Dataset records
****************

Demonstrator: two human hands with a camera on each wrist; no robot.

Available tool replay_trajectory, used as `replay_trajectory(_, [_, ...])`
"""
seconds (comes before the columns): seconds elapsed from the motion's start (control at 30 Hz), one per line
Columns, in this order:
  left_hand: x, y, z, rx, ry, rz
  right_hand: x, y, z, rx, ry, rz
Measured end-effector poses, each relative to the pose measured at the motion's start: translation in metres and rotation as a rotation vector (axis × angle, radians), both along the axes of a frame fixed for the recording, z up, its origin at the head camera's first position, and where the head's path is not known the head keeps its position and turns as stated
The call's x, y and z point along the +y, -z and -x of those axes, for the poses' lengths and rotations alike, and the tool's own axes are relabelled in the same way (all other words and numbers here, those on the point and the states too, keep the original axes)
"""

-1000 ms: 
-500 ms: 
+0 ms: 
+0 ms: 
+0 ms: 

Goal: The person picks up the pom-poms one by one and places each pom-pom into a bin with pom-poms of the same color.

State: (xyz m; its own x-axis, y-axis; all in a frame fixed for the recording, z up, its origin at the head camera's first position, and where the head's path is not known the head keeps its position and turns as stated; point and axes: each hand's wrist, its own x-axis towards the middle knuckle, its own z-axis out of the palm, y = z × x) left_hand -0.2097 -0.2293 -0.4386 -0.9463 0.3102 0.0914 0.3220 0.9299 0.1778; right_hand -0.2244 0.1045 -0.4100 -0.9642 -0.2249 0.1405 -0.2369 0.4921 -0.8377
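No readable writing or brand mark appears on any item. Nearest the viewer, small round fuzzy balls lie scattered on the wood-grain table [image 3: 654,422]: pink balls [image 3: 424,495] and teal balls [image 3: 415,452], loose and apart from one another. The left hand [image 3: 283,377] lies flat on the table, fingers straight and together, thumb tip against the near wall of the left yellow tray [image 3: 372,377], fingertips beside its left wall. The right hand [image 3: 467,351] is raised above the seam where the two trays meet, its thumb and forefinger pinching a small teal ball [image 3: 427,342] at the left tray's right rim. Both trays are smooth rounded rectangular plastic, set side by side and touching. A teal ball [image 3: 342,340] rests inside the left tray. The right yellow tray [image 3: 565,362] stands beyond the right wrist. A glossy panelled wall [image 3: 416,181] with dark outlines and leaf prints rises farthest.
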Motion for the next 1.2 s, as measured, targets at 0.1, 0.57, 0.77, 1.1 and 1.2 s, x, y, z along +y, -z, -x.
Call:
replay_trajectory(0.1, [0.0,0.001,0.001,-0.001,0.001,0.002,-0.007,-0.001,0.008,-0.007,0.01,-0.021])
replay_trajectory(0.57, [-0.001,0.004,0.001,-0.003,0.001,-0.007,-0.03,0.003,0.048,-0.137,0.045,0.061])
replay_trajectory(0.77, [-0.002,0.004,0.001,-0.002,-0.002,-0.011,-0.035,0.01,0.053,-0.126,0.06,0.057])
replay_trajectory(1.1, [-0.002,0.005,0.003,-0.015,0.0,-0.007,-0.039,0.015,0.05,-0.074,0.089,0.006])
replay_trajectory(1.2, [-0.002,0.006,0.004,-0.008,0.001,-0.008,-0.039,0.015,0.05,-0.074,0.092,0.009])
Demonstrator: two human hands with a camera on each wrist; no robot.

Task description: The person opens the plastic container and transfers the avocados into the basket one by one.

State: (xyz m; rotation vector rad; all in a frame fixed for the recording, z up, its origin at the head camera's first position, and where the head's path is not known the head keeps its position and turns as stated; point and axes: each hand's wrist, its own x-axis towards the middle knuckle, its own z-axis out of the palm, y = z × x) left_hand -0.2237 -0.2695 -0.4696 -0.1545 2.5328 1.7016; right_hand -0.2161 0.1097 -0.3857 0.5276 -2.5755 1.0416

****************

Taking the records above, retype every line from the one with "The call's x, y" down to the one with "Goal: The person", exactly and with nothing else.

The call's x, y and z point along the +y, -z and -x of those axes, for the poses' lengths and rotations alike, and the tool's own axes are relabelled in the same way (all other words and numbers here, those on the point and the states too, keep the original axes)
"""

-1000 ms: 
-500 ms: 
+0 ms: 
+0 ms: 
+0 ms: 

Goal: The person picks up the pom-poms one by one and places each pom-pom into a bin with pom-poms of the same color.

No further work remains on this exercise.